Covid has generally been a ­godsend for the wine towns of ­Australia. Just about anywhere that has grapes and good booze, and is within a few hours’ drive of a capital city, is booming as well-heeled and wing-clipped travellers escape the city. In the NSW central western town of Orange the restaurants and bars are heaving. The vibe is the same from Beechworth in Victoria to Clare in South Australia and the Granite Belt country south-west of Brisbane. In WA’s Margaret River the influx has been so great that it’s caused a crippling rental shortage. That’s not the case in Cessnock, even though it’s an easy 90-minute drive from the north of Sydney, less than an hour from Newcastle and the vineyards begin on the outskirts of town. It has some truly magnificent buildings – grand old pubs and civic buildings. And yet it’s been unable to cash in.
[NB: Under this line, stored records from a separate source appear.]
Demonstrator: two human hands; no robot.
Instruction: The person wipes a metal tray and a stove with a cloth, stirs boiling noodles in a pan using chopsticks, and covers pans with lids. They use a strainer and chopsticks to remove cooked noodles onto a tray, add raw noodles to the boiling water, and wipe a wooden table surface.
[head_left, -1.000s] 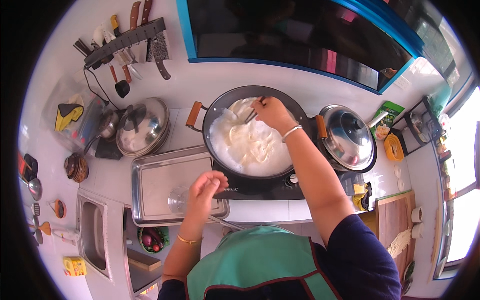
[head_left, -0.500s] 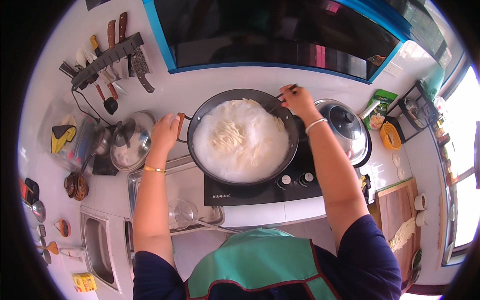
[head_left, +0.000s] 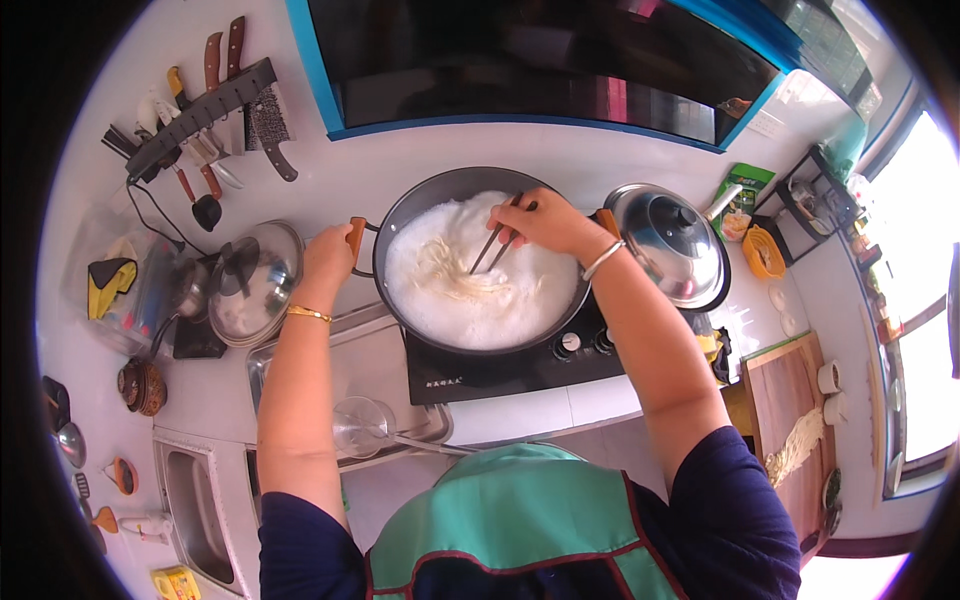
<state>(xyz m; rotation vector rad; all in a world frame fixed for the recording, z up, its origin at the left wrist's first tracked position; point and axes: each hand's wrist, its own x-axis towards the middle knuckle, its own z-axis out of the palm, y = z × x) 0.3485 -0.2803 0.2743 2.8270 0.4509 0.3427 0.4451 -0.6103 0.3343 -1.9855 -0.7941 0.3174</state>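
Observation:
A wide black wok [head_left: 420, 205] full of white foaming liquid and pale noodles [head_left: 450, 275] sits on a black cooktop [head_left: 500, 370]. My left hand [head_left: 328, 255] grips the wok's wooden handle [head_left: 355, 235] at its left side. My right hand [head_left: 545, 220] holds a pair of dark chopsticks [head_left: 495, 245] whose tips dip into the noodles.
A steel lid [head_left: 665, 240] covers a pot right of the wok. Left of it lie a glass lid [head_left: 255, 280], a steel tray [head_left: 340, 370] and a strainer ladle [head_left: 365, 425]. Knives hang on a wall rack [head_left: 205, 105]. A wooden board [head_left: 790, 400] stands at right, a sink [head_left: 195, 500] lower left.
My left hand rose from beside the tray and took the wok's handle. My right hand moved from the wok's far rim into the middle, chopsticks now in the noodles.

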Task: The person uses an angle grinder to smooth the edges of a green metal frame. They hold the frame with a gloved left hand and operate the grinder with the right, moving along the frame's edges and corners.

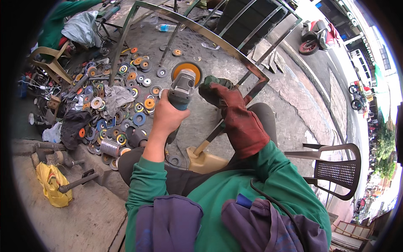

I was the Cessnock reporter on The Newcastle Herald in the early 1990s, when it had been decimated by the closure of its clothing factories, nearby mines and the ’80s recession. It was grim then and 30 years on it has not escaped its past. A couple of dozen shops in the main drag, Vincent Street, are shuttered; of those that remain a sizeable percentage are either employment agencies or charity shops. It survives as a commuter town, providing workers for the Hunter’s vineyards and resorts, and truck drivers and miners for the coal pits up the valley.

Cessnock has been the Fitzgibbon family fiefdom for more than 40 years. Joel’s father Eric, a school teacher, was elected mayor of Cessnock in 1981, and Member for Hunter in 1984. Joel, an auto electrician, was elected to Cessnock Council in 1987 at the age of 25. He jumped into his old man’s still-warm chair when Eric retired as the local member in 1996. His wife Dianne, a beautician, is on the council.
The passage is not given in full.